▸ **Problem statement**
The lines to reproduce from the material below are those from the one containing "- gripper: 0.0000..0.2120" through the one containing "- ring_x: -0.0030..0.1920", both included; write them out exactly and add nothing.
(Given data)
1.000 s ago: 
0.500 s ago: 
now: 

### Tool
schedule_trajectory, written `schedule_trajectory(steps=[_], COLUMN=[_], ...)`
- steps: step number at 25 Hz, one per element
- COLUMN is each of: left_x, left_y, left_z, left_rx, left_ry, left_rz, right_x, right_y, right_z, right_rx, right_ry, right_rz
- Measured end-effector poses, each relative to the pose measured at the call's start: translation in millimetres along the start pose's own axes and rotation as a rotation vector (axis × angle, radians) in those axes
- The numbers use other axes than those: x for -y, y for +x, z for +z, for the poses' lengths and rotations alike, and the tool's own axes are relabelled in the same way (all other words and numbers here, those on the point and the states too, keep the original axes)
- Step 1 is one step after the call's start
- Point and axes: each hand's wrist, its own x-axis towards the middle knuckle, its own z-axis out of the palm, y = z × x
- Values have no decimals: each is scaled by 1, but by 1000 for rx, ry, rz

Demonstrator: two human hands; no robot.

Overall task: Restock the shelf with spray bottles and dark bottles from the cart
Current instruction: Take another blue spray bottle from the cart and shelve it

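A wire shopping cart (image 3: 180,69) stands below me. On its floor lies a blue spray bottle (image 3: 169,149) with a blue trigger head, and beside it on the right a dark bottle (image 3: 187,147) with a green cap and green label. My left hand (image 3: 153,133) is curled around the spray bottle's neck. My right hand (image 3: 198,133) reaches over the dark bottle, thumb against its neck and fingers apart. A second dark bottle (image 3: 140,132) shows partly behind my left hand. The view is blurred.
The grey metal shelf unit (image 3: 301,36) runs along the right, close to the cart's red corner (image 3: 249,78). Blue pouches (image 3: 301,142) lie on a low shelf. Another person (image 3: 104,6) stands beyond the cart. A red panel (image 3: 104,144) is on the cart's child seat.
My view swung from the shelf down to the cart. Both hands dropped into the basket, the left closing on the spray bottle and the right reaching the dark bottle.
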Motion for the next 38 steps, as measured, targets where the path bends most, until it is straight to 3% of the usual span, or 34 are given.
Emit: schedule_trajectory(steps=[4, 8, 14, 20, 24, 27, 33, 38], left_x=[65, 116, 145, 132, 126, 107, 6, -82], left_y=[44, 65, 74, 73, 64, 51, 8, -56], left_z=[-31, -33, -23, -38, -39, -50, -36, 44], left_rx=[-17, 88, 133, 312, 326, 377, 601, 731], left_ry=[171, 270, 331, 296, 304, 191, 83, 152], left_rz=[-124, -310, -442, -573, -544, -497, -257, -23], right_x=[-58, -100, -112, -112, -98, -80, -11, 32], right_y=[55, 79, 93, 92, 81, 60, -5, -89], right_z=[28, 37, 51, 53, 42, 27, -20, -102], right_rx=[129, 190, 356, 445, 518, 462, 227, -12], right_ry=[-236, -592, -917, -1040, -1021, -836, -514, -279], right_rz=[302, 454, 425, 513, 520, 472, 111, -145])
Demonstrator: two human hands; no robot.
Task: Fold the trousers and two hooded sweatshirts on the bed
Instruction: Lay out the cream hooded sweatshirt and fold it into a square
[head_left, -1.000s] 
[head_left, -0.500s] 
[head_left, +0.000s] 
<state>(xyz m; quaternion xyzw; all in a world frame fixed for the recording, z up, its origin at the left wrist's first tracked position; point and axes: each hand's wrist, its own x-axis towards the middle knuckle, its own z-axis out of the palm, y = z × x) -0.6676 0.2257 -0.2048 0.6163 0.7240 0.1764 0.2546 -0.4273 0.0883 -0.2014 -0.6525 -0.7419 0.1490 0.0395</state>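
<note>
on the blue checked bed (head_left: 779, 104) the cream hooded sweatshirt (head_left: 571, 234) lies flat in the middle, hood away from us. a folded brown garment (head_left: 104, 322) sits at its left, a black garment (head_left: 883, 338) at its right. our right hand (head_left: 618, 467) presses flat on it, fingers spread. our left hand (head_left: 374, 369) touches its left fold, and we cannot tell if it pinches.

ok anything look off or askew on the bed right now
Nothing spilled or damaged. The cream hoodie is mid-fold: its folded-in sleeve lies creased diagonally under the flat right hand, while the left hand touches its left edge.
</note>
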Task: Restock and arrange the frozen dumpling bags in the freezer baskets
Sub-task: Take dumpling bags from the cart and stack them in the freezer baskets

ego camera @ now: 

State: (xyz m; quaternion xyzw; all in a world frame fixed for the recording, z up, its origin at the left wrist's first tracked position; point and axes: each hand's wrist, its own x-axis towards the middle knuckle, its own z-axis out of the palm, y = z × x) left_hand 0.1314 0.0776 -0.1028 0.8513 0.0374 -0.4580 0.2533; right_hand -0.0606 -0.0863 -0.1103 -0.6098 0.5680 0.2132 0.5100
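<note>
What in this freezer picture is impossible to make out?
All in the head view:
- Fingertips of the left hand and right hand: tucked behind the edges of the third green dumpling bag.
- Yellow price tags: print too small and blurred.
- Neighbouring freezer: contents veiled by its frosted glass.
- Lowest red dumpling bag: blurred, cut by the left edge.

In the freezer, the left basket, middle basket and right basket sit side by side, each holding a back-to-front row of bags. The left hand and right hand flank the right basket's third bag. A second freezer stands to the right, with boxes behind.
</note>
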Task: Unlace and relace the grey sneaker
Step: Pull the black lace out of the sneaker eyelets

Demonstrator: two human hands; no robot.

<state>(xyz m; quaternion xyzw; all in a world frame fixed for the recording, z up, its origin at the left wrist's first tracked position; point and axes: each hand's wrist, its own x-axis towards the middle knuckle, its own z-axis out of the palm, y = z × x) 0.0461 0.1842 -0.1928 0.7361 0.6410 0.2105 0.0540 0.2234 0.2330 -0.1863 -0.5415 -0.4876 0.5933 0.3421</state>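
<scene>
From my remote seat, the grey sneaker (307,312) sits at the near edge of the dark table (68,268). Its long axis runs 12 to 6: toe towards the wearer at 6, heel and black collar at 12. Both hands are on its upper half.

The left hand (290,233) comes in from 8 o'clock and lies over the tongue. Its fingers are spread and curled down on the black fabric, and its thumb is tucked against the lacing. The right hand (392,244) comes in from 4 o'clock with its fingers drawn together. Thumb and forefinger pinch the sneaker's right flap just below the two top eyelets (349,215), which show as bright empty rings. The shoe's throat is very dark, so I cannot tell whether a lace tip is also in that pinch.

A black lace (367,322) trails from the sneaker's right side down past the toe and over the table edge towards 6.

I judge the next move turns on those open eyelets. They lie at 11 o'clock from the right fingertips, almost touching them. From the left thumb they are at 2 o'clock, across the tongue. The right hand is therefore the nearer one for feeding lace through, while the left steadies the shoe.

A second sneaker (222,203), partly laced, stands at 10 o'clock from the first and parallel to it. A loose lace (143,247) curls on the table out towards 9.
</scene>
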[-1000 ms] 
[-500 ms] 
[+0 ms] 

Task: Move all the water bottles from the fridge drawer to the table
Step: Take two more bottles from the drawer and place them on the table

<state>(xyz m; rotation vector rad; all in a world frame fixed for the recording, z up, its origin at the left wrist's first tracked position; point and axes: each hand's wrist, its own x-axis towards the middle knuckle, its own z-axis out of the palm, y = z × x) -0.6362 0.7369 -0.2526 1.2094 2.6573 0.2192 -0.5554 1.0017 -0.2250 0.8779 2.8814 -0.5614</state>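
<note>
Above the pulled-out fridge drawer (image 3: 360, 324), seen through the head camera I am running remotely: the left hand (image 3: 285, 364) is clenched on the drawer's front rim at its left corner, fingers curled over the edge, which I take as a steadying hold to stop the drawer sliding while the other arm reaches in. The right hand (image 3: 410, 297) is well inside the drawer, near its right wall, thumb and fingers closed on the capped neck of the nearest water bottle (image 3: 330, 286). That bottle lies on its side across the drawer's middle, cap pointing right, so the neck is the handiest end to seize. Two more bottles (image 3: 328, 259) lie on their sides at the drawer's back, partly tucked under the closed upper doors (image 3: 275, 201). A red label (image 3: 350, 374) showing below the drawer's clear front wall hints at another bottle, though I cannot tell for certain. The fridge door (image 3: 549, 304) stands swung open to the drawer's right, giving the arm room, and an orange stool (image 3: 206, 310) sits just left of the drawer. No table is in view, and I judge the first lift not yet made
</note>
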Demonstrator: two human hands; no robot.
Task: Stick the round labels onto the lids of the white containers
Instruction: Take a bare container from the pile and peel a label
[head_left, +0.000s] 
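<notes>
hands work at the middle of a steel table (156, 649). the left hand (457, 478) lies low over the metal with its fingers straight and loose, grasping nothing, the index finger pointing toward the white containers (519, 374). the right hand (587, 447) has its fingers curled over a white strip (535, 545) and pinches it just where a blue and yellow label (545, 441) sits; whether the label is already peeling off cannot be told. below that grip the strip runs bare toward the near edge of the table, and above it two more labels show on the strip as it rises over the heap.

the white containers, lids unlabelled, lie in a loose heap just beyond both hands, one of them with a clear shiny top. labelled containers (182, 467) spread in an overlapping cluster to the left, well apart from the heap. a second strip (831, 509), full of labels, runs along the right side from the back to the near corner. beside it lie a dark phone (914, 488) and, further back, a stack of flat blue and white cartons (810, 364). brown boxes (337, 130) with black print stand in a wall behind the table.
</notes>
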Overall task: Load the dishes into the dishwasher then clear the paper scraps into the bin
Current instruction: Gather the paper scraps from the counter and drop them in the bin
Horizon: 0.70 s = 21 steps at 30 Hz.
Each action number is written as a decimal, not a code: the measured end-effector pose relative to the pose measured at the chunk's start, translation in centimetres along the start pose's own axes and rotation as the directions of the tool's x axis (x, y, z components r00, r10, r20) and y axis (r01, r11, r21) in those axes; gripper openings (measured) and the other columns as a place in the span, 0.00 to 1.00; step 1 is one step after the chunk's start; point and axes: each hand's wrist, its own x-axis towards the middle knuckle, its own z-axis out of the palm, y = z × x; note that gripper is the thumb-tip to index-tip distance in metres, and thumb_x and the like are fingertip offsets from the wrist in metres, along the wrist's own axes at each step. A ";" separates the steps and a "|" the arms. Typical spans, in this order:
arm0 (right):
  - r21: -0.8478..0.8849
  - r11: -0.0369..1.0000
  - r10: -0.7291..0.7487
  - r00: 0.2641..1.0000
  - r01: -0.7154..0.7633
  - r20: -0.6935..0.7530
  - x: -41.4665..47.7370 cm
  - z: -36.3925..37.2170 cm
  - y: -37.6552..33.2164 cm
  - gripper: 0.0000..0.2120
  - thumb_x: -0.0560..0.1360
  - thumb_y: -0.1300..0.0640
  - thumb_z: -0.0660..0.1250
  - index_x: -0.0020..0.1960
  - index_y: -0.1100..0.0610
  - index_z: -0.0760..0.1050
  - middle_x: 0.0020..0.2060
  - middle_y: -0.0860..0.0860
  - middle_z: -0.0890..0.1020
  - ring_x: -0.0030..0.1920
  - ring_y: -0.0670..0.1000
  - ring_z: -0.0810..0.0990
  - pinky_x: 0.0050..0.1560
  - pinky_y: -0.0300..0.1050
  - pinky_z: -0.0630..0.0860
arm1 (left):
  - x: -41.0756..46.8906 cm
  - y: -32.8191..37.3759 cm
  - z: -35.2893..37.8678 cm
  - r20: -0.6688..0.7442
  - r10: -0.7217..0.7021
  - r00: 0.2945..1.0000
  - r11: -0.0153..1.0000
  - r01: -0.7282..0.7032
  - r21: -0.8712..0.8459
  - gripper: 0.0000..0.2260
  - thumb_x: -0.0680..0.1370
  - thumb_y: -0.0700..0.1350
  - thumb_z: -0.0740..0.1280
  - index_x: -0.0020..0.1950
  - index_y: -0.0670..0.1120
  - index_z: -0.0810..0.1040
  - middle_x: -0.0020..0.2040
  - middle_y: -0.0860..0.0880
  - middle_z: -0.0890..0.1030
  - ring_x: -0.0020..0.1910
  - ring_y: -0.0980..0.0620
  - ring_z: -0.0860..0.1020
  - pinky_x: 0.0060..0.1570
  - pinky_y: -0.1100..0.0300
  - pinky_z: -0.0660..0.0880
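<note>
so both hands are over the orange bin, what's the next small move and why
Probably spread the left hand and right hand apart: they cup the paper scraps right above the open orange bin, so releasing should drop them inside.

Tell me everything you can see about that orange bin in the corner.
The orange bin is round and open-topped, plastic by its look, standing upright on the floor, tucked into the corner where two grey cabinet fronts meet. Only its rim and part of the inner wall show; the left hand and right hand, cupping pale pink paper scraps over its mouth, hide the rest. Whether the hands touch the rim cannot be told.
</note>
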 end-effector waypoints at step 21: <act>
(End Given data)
▸ **Exercise output**
  - gripper: 0.0000..0.2120
  - thumb_x: -0.0560..0.1360
  - thumb_y: -0.1300..0.0640
  - thumb_z: -0.0660..0.1250
  - index_x: -0.0020..0.1960
  - index_y: -0.1100..0.0610
  - index_z: -0.0760..0.1050
  - middle_x: 0.0020..0.2060
  - middle_y: -0.0860..0.0860
  - middle_z: -0.0890..0.1020
  - ring_x: -0.0030..0.1920

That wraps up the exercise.